EXERCISE: Nothing but a verbatim copy of the data, minus the images, should be returned.

SUPPLIED MATERIAL:
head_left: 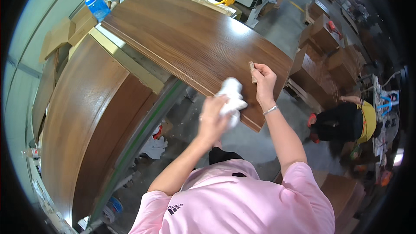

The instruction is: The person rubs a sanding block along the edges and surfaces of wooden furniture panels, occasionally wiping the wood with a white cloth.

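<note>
A long brown wood-grain panel [186,30] lies in front of me, its near right corner jutting out over the floor. At its near edge my left hand [213,117] is closed round a crumpled white cloth [232,97], somewhat smeared by motion. My right hand [265,82], with a bracelet at the wrist, pinches a small flat beige strip [252,72] between thumb and fingers. That strip is held upright just over the panel's right part; whether it touches the surface I cannot tell.
Stacked brown panels [82,121] stand at the left. Beyond the long panel are a blue bottle [97,6] and a yellow tool [226,1]. Brown wooden boxes [318,65] fill the right, near another person in a yellow top [368,121]. White scraps [154,147] lie below.
</note>
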A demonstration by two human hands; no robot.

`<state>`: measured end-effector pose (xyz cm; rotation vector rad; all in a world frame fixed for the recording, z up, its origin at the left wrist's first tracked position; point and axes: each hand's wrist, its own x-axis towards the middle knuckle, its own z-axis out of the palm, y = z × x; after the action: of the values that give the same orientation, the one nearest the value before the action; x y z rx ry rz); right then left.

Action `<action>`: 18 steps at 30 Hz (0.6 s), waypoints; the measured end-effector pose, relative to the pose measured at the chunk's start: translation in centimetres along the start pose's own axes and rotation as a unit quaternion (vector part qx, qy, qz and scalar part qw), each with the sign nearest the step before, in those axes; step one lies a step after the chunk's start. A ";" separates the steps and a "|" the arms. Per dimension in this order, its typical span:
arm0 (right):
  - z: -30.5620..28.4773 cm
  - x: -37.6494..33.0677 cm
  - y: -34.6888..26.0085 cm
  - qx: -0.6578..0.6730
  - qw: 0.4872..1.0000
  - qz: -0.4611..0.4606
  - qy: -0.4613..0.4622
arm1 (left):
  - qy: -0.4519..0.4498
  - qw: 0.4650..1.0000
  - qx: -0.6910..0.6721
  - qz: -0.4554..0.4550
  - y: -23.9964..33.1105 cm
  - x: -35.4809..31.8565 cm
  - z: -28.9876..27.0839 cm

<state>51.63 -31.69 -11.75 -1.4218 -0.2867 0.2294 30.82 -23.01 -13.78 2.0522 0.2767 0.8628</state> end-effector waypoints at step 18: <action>-1.7 1.8 0.8 -0.014 0.995 0.021 -0.092 | -0.103 0.994 -0.035 -0.006 4.9 -3.3 3.2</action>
<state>53.88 -32.59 -12.62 -1.4384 -0.4126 0.3918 29.98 -29.60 -12.74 2.0520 0.1431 0.6370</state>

OUTPUT OF THE TASK:
head_left: 

The instruction is: The person rubs a sanding block along the edges and surfaces of wooden furniture panels, occasionally wiping the wood with a white cloth.

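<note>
A long brown wood-grain panel [186,30] lies in front of me, its near right corner jutting out over the floor. At its near edge my left hand [213,117] is closed round a crumpled white cloth [232,97], somewhat smeared by motion. My right hand [265,82], with a bracelet at the wrist, pinches a small flat beige strip [252,72] between thumb and fingers. That strip is held upright just over the panel's right part; whether it touches the surface I cannot tell.
Stacked brown panels [82,121] stand at the left. Beyond the long panel are a blue bottle [97,6] and a yellow tool [226,1]. Brown wooden boxes [318,65] fill the right, near another person in a yellow top [368,121]. White scraps [154,147] lie below.
</note>
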A demonstration by two human hands; no robot.

`<state>`: measured end-effector pose (xyz cm; rotation vector rad; all in a world frame fixed for the recording, z up, its origin at the left wrist's first tracked position; point and axes: each hand's wrist, its own x-axis towards the middle knuckle, its own z-axis out of the palm, y = z × x; after the action: of the values that give the same orientation, the one nearest the value before the action; x y z rx ry rz); right then left.

Action `<action>`: 18 steps at 30 Hz (0.6 s), waypoints; the measured end-effector pose, relative to the pose measured at the chunk's start: translation in centimetres along the start pose's own axes and rotation as a unit quaternion (vector part qx, qy, qz and scalar part qw), each with the sign nearest the step before, in those axes; step one lies a step after the chunk's start. A ";" separates the steps and a "|" the arms. Per dimension in this order, its typical span:
arm0 (right):
  - z: -30.5620..28.4773 cm
  - x: -37.6494..33.0677 cm
  - y: -34.6888..26.0085 cm
  - qx: -0.6578..0.6730
  - qw: 0.4872..1.0000
  - qz: -0.4611..0.4606
  - qy: -0.4613..0.4622
arm1 (left):
  - qy: -0.4519..0.4498
  - qw: 0.4650..1.0000
  - qx: -0.6910..0.6721
  - qz: -0.4554..0.4550
  - y: -23.9964..33.1105 cm
  - x: -35.4809..31.8565 cm
  - z: -28.9876..27.0839 cm

<state>51.63 -31.69 -11.75 -1.4218 -0.2867 0.2294 30.82 -23.01 -13.78 2.0522 0.2767 0.8628</state> end-effector waypoints at step 18: <action>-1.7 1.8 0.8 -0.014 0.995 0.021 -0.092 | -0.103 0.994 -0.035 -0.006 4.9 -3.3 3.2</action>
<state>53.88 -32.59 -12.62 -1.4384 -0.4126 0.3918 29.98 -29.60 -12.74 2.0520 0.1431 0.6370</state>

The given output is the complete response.